## Work instructions
Repeat everything in the data exactly except images.

## Given data
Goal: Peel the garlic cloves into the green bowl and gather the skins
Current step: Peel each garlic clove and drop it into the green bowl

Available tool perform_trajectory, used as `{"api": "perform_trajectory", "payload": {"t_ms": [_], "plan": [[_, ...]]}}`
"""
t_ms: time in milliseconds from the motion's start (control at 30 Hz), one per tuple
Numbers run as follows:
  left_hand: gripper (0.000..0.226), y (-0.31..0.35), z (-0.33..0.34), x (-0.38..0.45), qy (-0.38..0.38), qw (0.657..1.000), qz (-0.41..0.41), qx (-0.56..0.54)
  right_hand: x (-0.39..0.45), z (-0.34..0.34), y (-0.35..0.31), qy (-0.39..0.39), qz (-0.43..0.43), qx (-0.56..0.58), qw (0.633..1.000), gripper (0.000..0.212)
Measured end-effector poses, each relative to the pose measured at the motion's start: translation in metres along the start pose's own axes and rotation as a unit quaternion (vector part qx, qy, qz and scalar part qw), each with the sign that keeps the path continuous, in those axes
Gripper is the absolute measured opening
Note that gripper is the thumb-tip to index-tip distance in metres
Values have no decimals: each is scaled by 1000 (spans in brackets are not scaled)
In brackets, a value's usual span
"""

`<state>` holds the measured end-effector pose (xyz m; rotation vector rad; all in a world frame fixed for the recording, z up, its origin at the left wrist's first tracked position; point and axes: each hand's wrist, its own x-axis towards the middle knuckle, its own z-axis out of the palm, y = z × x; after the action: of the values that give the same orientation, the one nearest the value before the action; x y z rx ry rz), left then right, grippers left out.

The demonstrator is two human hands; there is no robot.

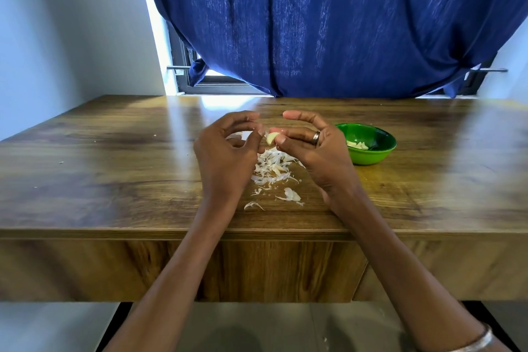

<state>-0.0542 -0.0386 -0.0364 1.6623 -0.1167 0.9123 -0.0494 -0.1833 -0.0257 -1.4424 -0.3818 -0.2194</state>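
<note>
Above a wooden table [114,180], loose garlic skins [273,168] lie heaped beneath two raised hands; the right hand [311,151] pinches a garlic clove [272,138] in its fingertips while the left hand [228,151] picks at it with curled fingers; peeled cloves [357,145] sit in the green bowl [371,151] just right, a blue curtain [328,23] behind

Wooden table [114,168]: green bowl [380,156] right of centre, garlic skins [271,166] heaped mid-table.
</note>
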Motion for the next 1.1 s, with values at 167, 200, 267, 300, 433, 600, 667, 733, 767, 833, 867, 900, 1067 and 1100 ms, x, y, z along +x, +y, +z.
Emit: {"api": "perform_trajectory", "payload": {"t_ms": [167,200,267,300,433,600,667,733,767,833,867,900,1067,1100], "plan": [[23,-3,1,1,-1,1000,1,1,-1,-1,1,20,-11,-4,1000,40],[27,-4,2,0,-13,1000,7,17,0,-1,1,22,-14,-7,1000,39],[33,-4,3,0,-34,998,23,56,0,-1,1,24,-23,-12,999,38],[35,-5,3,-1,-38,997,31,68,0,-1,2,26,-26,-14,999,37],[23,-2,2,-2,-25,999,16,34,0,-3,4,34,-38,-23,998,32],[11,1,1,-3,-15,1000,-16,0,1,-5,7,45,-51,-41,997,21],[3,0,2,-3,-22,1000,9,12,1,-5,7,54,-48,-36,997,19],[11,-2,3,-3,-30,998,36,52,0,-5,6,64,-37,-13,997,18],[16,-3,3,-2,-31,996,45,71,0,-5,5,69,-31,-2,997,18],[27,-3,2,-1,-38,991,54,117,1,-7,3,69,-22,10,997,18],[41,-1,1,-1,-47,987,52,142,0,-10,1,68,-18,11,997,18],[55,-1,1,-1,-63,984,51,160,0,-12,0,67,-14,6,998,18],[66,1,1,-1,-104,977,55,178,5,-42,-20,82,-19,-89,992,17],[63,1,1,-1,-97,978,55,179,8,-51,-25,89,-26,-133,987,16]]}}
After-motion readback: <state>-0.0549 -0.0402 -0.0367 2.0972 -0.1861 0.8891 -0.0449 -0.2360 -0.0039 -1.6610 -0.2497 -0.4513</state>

## Answer section
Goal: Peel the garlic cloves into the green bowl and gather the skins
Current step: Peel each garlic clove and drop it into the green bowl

Available tool perform_trajectory, used as `{"api": "perform_trajectory", "payload": {"t_ms": [_], "plan": [[_, ...]]}}`
"""
t_ms: time in milliseconds from the motion's start (control at 30 Hz), one per tuple
Numbers run as follows:
  left_hand: gripper (0.000..0.226), y (-0.31..0.35), z (-0.33..0.34), x (-0.38..0.45), qy (-0.38..0.38), qw (0.657..1.000), qz (-0.41..0.41), qx (-0.56..0.54)
  right_hand: x (-0.39..0.45), z (-0.34..0.34), y (-0.35..0.31), qy (-0.39..0.39), qz (-0.43..0.43), qx (-0.56..0.58), qw (0.633..1.000), gripper (0.000..0.212)
Measured end-effector poses, each relative to the pose measured at the motion's start: translation in metres along the start pose's own axes and rotation as a unit quaternion (vector part qx, qy, qz and scalar part qw), each with the sign that keeps the path continuous, in those axes
Gripper is the absolute measured opening
Note that gripper is the thumb-tip to index-tip distance in metres
Values have no decimals: each is scaled by 1000 (spans in brackets are not scaled)
In brackets, a value's usual span
"""

`<state>` holds the measured end-effector pose (xyz m; rotation vector rad; all in a world frame fixed for the recording, z up, its origin at the left wrist's first tracked position; point and axes: each hand's wrist, its own x-axis towards the middle knuckle, its own z-axis out of the palm, y = z × x; after the action: of the values that give the same orientation, the one nearest the value before the action; x y z rx ry rz), left then right, grippers left out.

The demonstrator is two human hands; there is no robot.


<state>-0.0542 -0.0386 -0.0364 1.6623 -0.1167 0.9123 -0.0494 -0.1833 -0.0257 -1.4424 -0.3818 -0.2194</state>
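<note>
Above a wooden table [114,180], loose garlic skins [273,168] lie heaped beneath two raised hands; the right hand [311,151] pinches a garlic clove [272,138] in its fingertips while the left hand [228,151] picks at it with curled fingers; peeled cloves [357,145] sit in the green bowl [371,151] just right, a blue curtain [328,23] behind

Wooden table [114,168]: green bowl [380,156] right of centre, garlic skins [271,166] heaped mid-table.
</note>
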Motion for the next 1.1 s, with values at 167, 200, 267, 300, 433, 600, 667, 733, 767, 833, 867, 900, 1067 and 1100 ms, x, y, z along +x, +y, +z.
Emit: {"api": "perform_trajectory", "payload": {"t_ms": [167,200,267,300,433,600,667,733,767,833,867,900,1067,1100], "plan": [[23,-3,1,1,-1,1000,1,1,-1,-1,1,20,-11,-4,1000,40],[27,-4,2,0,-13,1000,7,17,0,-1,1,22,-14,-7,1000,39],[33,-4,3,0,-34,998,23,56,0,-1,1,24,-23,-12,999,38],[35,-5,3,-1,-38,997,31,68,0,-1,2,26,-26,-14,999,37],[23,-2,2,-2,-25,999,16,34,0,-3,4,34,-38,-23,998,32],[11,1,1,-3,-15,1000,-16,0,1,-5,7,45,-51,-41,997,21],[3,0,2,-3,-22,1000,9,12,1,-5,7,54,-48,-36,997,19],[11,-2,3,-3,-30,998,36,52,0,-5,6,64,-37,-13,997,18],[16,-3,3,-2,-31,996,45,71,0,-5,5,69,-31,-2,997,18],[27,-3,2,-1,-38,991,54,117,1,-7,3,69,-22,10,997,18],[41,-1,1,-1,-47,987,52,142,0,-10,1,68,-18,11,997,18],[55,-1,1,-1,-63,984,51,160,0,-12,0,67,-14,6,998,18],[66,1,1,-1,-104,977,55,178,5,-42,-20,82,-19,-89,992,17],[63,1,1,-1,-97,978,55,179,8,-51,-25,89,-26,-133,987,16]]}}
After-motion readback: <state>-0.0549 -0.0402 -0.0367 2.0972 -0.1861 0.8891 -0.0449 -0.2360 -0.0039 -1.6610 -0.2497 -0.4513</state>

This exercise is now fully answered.